Here are some quotes on bad men and good men:
“What is an evil man? The man is evil who coerces obedience to his private ends, destroys beauty, produces pain, extinguishes life.” Jack Vance
“One of the marks of a certain type of bad man is that he cannot give up a thing himself without wanting everyone else to give it up.” C. S. Lewis
“If fortune makes a wicked man prosperous and a good man poor, there is no need to wonder. For the wicked regard wealth as everything, the good as nothing. And the good fortune of the bad cannot take away their badness, while virtue alone will be enough for the good.” Sallust
“Wicked men obey for fear, but the good for love.” Aristotle
“A wicked man in prayer may lift up his hands, but he cannot lift up his face. Thomas Watson
“If you are suffering from a bad man's injustice, forgive him lest there be two bad men.” Augustine
“If a wicked man seems to have peace at death, it is not from the knowledge of his happiness, but from the ignorance of his danger. Thomas Watson
“You can't keep a good man down or a bad one up.”

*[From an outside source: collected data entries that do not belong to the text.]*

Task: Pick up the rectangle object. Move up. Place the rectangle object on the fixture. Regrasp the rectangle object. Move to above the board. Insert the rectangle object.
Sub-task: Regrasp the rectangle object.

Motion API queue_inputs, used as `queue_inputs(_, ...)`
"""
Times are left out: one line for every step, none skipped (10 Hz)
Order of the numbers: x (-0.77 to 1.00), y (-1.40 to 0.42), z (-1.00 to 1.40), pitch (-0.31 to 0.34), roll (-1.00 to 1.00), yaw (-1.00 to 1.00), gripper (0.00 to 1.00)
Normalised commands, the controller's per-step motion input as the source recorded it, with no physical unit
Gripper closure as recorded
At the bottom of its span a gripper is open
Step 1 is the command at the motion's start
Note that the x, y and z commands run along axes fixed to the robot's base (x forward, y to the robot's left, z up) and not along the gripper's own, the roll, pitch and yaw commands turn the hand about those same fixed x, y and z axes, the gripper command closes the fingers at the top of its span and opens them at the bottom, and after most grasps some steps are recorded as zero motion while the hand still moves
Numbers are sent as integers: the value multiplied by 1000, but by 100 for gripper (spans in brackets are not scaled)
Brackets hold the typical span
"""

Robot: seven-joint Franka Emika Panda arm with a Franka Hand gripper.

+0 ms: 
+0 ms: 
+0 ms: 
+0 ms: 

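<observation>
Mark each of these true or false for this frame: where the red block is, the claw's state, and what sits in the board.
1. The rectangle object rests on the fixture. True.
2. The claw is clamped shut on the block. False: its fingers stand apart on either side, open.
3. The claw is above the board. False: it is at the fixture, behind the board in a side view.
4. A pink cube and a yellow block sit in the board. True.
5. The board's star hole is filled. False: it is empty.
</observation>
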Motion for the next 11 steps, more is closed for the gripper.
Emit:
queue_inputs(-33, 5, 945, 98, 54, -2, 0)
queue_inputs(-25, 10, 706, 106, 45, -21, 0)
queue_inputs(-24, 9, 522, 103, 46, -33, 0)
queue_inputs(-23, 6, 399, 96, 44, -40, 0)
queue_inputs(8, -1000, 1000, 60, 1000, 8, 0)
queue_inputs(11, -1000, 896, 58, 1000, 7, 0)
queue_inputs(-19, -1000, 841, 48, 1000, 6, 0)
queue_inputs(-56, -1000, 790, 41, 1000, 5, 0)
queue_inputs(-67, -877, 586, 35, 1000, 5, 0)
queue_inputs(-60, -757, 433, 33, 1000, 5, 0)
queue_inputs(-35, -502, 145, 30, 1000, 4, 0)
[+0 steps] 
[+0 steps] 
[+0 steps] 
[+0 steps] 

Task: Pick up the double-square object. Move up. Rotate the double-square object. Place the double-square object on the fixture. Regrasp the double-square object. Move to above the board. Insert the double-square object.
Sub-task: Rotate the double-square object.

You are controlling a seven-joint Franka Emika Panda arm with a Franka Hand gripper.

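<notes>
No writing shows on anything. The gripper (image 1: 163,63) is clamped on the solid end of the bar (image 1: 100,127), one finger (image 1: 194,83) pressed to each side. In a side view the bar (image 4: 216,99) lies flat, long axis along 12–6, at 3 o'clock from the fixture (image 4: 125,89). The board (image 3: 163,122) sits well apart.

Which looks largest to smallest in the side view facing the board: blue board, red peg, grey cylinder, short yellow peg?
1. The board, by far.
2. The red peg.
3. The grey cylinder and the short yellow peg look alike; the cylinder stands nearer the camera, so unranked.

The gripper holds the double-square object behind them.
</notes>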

The verbs “fret” (vv 1, 7, 8 of 11 times in the Bible) AND “envious” are indirect jussive commands because of the negation “not.” The first and most famous use of the word refers to Cain, who was very wroth/angry (Gen 4:5, 6), twice leading to Abel’s murder. The verb “envious” is a generational sin in Abraham’s family when Jacob’s wife Rachel was envious of her sister Leah (Gen 30:1), and then the two sisters’ sons were envious of Joseph to the point of plotting to murder their brother Joseph. Both fret and envy led to murder. Arthur Chapman wrote, “Envy is like a fly that passes all the body’s sounder parts, and dwells upon the sores.”